What does PERCENTILE_CONT do?
The last time you worked in the Dojo you used the PERCENTILE_DISC
function. This function always returned you the exact value in your table where a certain quantile was reached. That is, it operated on the discrete set of data and picked a specific value from that set, but what if you wanted to have an interpolated quantile instead, one that works on a continuous distribution function, i.e. one that doesn’t work with discrete values like number or day but with continuous values? This is what the PERCENTILE_CONT
function does, which will be your Randori partner today.
How can you work with PERCENTILE_CONT?
Like last week, today’s dojo will be rather short, as the syntax is not surprisingly the same as for PERCENTILE_DISC
. So let’s take a data set where we can compare both functions. For this we go to the WideWorldImporters
database and look at the prices of the stock items:
SELECT UnitPrice ,StockItemID FROM [Warehouse].[StockItems]
From this data we would now like to find out at which prices the 0.05 and 0.95 quantiles are. This means that we determine the price range in which 90% of the products are located, which can help us to find outliers.

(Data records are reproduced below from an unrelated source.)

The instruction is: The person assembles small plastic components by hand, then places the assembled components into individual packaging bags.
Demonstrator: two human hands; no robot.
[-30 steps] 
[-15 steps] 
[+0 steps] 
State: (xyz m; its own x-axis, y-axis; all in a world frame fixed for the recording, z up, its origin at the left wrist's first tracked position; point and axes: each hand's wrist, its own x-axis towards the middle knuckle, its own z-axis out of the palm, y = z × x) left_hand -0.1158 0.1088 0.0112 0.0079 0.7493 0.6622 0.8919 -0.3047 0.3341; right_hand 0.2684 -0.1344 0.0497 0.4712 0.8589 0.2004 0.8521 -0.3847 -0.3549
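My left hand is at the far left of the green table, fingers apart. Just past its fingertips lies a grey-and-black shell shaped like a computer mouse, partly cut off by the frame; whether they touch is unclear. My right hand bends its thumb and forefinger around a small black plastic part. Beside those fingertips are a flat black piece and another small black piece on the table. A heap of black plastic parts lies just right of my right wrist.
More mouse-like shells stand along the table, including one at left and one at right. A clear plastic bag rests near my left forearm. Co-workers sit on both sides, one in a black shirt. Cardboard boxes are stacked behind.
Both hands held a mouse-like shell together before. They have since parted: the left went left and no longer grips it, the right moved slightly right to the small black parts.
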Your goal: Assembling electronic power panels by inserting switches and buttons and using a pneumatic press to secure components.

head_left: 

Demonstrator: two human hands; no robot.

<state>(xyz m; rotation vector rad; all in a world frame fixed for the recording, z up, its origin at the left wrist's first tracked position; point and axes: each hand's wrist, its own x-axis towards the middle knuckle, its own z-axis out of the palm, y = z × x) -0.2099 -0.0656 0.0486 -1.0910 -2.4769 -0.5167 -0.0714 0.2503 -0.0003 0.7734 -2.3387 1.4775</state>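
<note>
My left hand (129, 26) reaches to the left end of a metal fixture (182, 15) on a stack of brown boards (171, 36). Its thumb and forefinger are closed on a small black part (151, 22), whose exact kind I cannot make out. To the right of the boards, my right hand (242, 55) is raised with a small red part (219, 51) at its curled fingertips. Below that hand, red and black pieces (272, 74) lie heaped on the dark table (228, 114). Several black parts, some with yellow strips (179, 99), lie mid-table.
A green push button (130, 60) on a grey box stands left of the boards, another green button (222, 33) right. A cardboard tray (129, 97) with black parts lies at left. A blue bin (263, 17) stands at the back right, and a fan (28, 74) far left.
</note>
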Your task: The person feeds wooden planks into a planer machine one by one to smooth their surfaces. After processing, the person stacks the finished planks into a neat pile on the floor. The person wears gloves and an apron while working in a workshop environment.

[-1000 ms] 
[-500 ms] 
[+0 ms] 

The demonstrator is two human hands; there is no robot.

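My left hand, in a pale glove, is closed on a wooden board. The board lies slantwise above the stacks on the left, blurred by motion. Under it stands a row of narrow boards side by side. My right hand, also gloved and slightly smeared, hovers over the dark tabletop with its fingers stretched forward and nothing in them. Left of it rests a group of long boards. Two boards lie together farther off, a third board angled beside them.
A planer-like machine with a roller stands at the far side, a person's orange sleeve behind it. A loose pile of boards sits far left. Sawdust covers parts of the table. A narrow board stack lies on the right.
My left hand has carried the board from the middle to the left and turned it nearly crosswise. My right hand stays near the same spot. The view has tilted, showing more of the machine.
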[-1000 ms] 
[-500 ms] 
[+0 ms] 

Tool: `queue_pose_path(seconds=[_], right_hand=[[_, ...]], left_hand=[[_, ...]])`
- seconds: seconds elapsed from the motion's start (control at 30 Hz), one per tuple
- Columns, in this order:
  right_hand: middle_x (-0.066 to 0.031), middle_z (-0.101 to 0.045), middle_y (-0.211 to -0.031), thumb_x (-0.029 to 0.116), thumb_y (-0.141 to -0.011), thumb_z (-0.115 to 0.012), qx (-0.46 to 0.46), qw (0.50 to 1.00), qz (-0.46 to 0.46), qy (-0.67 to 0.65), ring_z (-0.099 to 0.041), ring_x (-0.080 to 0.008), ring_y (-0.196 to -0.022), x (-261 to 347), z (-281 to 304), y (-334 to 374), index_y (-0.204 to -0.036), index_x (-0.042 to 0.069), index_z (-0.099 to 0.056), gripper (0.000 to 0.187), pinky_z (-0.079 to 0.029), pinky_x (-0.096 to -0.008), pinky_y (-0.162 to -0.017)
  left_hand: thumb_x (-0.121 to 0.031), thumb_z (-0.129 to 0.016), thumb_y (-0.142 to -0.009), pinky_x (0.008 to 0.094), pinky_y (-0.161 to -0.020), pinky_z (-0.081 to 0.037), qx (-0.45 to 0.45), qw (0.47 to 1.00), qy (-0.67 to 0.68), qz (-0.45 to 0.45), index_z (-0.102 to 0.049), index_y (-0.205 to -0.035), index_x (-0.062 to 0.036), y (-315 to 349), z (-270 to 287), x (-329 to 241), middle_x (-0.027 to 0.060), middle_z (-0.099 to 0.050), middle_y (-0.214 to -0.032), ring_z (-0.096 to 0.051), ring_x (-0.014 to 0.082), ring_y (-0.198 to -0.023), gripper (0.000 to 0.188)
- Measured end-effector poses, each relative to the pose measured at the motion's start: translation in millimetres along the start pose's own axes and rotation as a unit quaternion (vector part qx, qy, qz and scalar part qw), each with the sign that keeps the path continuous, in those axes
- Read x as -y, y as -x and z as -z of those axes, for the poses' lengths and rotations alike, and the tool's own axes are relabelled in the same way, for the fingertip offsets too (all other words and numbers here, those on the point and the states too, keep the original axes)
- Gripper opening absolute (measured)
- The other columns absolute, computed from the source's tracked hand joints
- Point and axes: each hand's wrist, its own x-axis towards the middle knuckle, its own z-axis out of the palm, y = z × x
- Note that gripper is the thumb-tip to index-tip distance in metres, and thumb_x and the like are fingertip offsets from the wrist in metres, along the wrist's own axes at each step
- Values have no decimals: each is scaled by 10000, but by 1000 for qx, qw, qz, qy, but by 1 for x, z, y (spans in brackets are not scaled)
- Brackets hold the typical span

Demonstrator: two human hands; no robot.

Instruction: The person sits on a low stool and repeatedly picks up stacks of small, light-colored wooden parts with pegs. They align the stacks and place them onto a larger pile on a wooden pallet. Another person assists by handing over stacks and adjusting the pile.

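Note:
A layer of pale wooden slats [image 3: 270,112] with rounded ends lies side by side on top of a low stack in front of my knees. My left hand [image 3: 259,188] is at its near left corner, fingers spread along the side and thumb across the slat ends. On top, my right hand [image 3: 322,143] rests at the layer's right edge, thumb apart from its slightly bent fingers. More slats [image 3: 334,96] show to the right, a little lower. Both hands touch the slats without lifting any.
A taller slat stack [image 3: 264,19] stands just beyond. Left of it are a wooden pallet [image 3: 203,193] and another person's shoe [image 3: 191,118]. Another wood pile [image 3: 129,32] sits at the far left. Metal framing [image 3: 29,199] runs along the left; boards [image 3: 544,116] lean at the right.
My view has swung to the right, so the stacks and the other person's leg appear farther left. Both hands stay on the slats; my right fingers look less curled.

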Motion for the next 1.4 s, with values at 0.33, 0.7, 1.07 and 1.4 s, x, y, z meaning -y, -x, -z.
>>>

For this we use both the PERCENTILE_DISC
function:
SELECT UnitPrice ,StockItemID ,PERCENTILE_DISC(0.05) WITHIN GROUP (ORDER BY UnitPrice) OVER (PARTITION BY 1) AS Lower5Percent ,PERCENTILE_DISC(0.95) WITHIN GROUP (ORDER BY UnitPrice) OVER (PARTITION BY 1) AS Upper5Percent FROM [Warehouse].[StockItems]
We now want to compare these values with the continuous version of the quantiles function:
SELECT UnitPrice ,StockItemID ,PERCENTILE_DISC(0.05) WITHIN GROUP (ORDER BY UnitPrice) OVER (PARTITION BY 1) AS Lower5PercentDisc ,PERCENTILE_DISC(0.95) WITHIN GROUP (ORDER BY UnitPrice) OVER (PARTITION BY 1) AS Upper5PercentDisc ,PERCENTILE_CONT(0.05) WITHIN GROUP (ORDER BY UnitPrice) OVER (PARTITION BY 1) AS Lower5PercentCont ,PERCENTILE_CONT(0.95) WITHIN GROUP (ORDER BY UnitPrice) OVER (PARTITION BY 1) AS Upper5Percent FROM [Warehouse].[StockItems]
You can see that the discrete variant gives a value of 2.55 for the lower 0.5 quantile, while the continuous variant gives a value of 2.595. We now check these values by counting how many lines have prices that are less than or equal to these values:
SELECT COUNT(*), 'Count DISC' FROM [Warehouse].[StockItems] WHERE UnitPrice <= 2.55 UNION ALL SELECT COUNT(*), 'Count CONT' FROM [Warehouse].[StockItems] WHERE UnitPrice <= 2.595
In both cases we see 12 lines that meet the criterion. The difference between the two functions is that PERCENTILE_DISC
just returns the discrete (i.e. the concrete) value of a row, while PERCENTILE_CONT
interpolates between the values of the rows and calculates and returns the real value for the quantile, because while there are rows with a UnitPrice of 2.55, there are none with a UnitPrice of 2.595:
SELECT StockItemID, 'Price DISC' FROM [Warehouse].[StockItems] WHERE UnitPrice = 2.55 UNION ALL SELECT StockItemID, 'Price CONT' FROM [Warehouse].[StockItems] WHERE UnitPrice = 2.595
This short Randori hopefully explained to you what the difference is between the two variations of the 'Percentile' function. Which of the variants you should use will depend on how you use it. If you want to end up referencing concrete records that are exactly on top of the quantile, then the PERCENTILE_DISC
function is of course preferable, but if you want to specify a threshold value as accurately as possible, then PERCENTILE_CONT
is certainly the right choice. The good thing is that you have the choice.